Nightcrawler – Jede Nacht hat ihren Preis

Rabenschwarz satirisch: bitterböse Psychostudie und packender Medienthriller mit einem amoralisch guten Jake Gyllenhaal.

Nightcrawler Cover

Nightcrawler, Dan Gilroy, USA 2014
Kinostart: 13.11.2014, DVD/BD-Start: 19.03.2015
Story: Dieb Lou streift durch die Nacht von Los Angeles, stets auf der Suche nach Beute und einem legalen Job, dem ihm keiner geben will. Bis er sich als Tatort-Fotograf für Unfälle und Überfälle versucht und für die lokale Nachrichtenproduzentin Nina rasch professionell und absolut skrupellos Blutbilder liefert.
Von Thorsten Krüger

Selten hat Hollywood so einen lupenreinen Psychopathen porträtiert – nach klinischer Definition und nicht als augenrollender Schurke: sondern ein von moralischen Skrupeln Befreiter, der andere nicht als Menschen sieht, sie eiskalt ausnutzt und umbringt, falls sie ihn behindern; der mit oberflächlichem Charme ein Business aufzieht. Jake Gyllenhaal („Prisoners“) spielt den Tatort-Paparazzo schauderhaft-grandios und oscarwürdig.

Jemanden so creepy, so bedrohlich geisteskrank findet man nur bei Scorseses „Taxi Driver“, mehr noch seinem Stalker-Drama „King of Comedy“, ebenfalls mit Robert De Niro, dessen Realitätsverlust Gyllenhaals Gänsehaut-Figur teilt. Ein echter American Psycho, bei dem Dan Gilroy, Drehbuchautor von „Das Bourne Vermächtnis“ (den sein Bruder Tony Gilroy inszenierte), Charakter und Suspense aufregend verknüpft.
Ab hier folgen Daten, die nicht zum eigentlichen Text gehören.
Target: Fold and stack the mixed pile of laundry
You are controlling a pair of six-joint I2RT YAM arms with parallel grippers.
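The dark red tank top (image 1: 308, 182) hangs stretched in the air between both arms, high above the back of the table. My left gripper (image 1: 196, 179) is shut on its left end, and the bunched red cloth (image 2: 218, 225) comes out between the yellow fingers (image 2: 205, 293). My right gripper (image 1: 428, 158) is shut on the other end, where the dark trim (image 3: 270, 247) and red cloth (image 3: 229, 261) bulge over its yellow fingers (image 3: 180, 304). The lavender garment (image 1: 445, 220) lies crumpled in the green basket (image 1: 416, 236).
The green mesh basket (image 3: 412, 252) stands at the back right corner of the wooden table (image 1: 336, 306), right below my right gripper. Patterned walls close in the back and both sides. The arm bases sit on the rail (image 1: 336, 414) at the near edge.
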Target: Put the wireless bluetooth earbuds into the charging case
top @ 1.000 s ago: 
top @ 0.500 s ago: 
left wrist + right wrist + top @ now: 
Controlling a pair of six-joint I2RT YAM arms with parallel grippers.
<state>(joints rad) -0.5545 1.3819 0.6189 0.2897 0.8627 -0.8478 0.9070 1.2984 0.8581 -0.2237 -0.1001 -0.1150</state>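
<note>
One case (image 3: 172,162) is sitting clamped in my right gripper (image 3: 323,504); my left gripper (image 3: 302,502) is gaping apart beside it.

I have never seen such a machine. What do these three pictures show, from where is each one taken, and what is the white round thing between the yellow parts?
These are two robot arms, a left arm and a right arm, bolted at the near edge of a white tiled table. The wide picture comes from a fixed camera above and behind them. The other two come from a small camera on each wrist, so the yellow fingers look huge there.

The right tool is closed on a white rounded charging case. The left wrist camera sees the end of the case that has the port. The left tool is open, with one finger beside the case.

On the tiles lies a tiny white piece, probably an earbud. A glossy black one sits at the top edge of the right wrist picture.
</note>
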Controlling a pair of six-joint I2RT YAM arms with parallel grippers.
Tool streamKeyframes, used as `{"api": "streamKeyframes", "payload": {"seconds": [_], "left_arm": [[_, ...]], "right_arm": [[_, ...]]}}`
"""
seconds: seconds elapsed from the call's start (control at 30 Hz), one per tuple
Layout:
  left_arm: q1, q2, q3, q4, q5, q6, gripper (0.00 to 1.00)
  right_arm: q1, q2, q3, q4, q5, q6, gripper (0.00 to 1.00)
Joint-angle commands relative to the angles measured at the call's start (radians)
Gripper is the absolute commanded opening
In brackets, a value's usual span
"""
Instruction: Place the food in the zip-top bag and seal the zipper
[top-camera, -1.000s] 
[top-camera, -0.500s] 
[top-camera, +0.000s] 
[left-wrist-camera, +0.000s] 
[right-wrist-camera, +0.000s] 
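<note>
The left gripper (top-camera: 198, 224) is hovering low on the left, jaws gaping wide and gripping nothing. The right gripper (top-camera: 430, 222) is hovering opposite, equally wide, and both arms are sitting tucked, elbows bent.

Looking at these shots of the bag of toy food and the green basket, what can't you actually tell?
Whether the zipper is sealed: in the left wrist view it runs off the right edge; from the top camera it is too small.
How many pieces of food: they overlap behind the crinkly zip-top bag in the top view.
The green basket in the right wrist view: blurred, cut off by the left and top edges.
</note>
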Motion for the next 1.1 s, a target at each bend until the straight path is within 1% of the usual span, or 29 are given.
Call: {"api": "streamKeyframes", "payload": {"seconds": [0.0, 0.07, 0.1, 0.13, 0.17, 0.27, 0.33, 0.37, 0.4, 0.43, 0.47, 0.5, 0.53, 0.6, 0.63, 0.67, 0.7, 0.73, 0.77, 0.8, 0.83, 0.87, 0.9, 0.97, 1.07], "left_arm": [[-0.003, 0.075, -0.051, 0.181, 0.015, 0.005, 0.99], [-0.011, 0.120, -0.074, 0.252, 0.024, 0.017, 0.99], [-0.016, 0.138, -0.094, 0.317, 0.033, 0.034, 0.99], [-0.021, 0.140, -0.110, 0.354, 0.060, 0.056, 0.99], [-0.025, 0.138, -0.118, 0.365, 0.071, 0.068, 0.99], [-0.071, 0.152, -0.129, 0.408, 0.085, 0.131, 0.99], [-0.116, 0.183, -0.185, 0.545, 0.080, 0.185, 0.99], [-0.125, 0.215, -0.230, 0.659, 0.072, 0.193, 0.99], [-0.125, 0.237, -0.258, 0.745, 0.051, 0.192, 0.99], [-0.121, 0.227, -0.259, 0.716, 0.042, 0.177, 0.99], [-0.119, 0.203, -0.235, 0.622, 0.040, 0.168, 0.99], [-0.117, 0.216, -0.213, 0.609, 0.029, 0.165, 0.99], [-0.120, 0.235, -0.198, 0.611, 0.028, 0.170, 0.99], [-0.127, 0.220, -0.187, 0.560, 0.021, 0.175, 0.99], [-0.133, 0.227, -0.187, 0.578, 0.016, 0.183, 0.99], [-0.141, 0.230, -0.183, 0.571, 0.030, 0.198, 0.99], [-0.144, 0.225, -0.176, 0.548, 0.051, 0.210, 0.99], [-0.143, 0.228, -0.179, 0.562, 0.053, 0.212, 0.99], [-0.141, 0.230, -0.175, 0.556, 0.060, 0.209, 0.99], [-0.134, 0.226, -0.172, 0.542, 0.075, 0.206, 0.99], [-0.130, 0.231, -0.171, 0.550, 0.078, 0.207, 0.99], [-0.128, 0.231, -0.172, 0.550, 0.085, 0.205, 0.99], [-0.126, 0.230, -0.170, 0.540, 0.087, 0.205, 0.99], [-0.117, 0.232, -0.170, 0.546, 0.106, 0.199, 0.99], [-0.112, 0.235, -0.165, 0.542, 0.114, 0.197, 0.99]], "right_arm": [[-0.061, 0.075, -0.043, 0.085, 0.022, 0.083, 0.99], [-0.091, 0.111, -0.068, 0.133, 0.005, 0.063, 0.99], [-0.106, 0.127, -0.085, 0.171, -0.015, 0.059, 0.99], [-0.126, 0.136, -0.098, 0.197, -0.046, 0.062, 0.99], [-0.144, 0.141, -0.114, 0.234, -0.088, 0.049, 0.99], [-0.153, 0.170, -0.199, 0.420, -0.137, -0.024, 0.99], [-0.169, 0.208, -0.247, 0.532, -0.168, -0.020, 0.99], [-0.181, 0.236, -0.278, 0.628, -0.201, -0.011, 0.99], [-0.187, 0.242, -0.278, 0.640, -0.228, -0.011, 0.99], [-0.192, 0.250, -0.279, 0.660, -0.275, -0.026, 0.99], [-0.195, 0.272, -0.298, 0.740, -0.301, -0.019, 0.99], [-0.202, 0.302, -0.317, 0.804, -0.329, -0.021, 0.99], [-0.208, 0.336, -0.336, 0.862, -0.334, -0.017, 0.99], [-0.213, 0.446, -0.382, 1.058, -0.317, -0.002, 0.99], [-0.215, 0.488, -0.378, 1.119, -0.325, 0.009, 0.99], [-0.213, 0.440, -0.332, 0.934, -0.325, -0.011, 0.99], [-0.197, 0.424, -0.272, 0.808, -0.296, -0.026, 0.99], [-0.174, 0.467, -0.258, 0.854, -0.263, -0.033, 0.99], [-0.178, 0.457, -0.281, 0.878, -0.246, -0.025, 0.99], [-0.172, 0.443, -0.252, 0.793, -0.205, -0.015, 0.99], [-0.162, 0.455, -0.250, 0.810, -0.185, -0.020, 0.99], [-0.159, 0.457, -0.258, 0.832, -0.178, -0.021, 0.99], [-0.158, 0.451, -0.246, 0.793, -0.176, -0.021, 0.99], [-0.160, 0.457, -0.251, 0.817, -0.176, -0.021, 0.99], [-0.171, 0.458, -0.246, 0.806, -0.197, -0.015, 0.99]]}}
Amerikanischer Traum pervers

If it bleeds it leads: Im eleganten Steadycam-Stil (Kamera: Robert Elswit, „There Will Be Blood“) rast ein Widerling durch die Nacht, um den amerikanischen Traum mindestens so pervers zu realisieren wie Leonardo DiCaprio in „Wolf of Wall Street“ – denn Lou ist nichts anderes als ein Dieb mit Businessplan, für den er Ethikgrenzen und Gesetz überschreitet, Morde arrangiert und Konkurrenten mit Todesfolge aus dem Weg räumt.

Dass diese Figur fasziniert und nicht nur abstößt, ist Gyllenhaals brillanter Leistung zu verdanken, als Einzelgänger auf der Suche nach Anerkennung, der mit umwölkten Augen harmlos aussieht, aber gerissen agiert. Und dem treibenden Drive eines perfekt ausbalancierten Night Movies, das alles so glaubwürdig auf den Punkt bringt, dass man dem grausam aalglatten Parasiten überall hin folgt, obwohl man ihn gar nicht näher kennen will.

Mörderischer als selbst Killer

Mit der ebenso korrumpierten Produzentin eines lokalen Sensationssenders (Dan Gilroys Gattin Rene Russo nachvollziehbarer als Faye Dunaway in „Network“) geht er eine Symbiose ein, die er mit diabolischem Ehrgeiz, Chuzpe, sexueller Erpressung und Größenwahn zum einträglichen Geschäft ausbaut, die teure Statusuhr von seinem letzten Raubüberfall noch am Handgelenk. Menschen und Beziehungen: Reine Verhandlungsmasse.

Als er später mit rotem Hotrod exklusiv garstige Drogenmorde filmt und mit zurückgehaltenem Beweismaterial eine Schießerei samt Verfolgung zwischen Polizei und Gangstern initiiert, ist er mörderischer als die Killer selbst. Dagegen nimmt sich Woody Allens „Scoop“ harmlos aus, denn dieser bitterböse „Reporter des Satans“ hat die gleichen Qualitäten wie Billy Wilder. Nur, dass er in einer köstlich-zynischen Pointe damit expandiert.

4 Gedanken zu „Nightcrawler – Jede Nacht hat ihren Preis“

  1. Vielen Dank für diesen sehr aussagekräftigen Text. Davon hab ich als Kinogäbger, der den Film noch nicht gesehen hat, echt was. Interessant und griffig geschrieben.

  2. Sehr schöne Kritik. Und die letzte Pointe ist tatsächlich großartig! Ich hätte es jedoch eher so gesehen, dass die Rolle der Faye Dunaway hier eher von Jake Gyllenhaals Figur evoziert wird. Altersdifferenz der Beziehung und der sexuelle Druck bleiben gleich, nur das Geschlecht wurde vertauscht.